> [REQUIRED WORK] Below are the records; collect from them each line containing the string "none".

> [DATA IN THIS EXERCISE]
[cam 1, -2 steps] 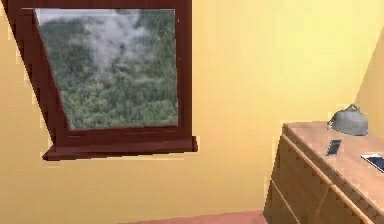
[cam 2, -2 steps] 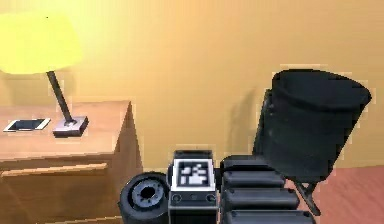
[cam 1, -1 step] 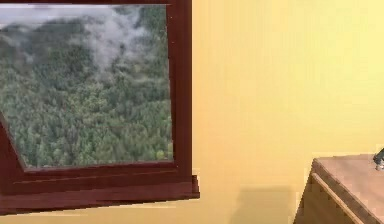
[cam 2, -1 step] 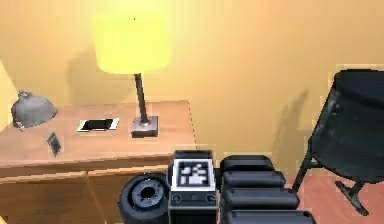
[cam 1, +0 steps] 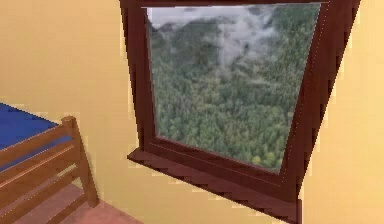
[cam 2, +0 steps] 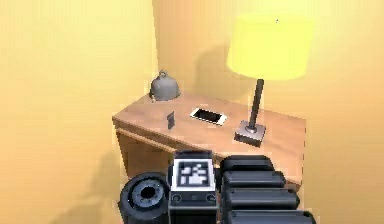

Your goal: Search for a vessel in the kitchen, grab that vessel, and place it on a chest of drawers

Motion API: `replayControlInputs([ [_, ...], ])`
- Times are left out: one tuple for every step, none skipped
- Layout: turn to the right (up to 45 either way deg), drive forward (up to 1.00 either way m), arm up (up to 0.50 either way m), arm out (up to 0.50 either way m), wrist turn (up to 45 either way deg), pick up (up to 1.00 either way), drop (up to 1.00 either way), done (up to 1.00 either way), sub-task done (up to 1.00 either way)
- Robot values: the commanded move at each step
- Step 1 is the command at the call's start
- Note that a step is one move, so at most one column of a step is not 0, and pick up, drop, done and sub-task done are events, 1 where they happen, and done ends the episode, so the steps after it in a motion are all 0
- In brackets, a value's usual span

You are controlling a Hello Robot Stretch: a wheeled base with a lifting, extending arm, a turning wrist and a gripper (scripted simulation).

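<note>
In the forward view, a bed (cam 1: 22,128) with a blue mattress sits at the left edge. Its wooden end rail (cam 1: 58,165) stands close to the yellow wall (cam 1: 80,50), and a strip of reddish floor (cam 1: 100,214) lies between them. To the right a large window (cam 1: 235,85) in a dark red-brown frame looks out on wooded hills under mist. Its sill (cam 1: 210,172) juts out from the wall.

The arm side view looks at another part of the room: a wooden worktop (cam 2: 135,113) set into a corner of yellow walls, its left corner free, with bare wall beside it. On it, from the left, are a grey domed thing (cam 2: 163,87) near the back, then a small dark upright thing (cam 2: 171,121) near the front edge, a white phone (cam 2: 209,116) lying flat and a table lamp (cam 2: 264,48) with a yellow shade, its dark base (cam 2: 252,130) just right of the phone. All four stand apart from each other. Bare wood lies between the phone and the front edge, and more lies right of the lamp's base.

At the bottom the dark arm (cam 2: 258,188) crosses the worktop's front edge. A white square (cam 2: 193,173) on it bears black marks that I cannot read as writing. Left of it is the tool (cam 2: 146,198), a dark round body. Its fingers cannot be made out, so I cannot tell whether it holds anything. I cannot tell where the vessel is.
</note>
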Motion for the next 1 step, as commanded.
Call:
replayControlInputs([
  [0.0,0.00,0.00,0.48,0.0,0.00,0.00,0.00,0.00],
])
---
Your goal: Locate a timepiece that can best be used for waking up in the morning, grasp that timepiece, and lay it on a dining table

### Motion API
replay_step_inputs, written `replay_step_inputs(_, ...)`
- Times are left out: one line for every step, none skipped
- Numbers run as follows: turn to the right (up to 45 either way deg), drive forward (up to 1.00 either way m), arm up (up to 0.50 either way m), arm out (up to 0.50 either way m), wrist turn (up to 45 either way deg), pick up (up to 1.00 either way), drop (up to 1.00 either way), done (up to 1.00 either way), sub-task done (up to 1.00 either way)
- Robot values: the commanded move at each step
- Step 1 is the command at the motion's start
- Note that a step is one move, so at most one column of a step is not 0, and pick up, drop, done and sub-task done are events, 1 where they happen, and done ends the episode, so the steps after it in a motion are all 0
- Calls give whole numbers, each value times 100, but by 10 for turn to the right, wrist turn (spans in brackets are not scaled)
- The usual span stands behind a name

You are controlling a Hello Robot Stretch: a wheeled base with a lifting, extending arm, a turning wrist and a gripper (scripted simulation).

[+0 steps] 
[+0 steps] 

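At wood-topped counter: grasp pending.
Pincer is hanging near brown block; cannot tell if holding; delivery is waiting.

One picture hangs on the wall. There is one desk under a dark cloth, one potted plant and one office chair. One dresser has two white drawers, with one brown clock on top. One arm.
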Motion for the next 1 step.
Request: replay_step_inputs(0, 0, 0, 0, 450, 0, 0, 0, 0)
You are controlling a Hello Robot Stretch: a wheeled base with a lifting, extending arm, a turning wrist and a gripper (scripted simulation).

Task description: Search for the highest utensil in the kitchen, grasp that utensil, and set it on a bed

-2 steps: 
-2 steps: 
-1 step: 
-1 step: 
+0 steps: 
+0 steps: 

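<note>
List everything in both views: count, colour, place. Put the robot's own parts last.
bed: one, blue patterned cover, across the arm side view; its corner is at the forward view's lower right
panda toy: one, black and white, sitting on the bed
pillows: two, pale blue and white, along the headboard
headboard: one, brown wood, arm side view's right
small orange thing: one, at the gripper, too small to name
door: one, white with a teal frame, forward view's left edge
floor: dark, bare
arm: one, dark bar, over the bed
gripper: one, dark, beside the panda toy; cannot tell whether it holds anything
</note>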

> [ANSWER BOX]
- Times are left out: one tuple for every step, none skipped
- Times are left out: one line for every step, none skipped

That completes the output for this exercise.